(Given data Opens)

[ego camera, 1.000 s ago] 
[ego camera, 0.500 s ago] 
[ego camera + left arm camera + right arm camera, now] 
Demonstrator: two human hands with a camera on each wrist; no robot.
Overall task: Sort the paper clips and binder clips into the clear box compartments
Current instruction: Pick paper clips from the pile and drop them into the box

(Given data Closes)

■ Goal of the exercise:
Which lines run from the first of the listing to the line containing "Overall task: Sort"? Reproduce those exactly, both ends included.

■ Task response:
[ego camera, 1.000 s ago] 
[ego camera, 0.500 s ago] 
[ego camera + left arm camera + right arm camera, now] 
Demonstrator: two human hands with a camera on each wrist; no robot.
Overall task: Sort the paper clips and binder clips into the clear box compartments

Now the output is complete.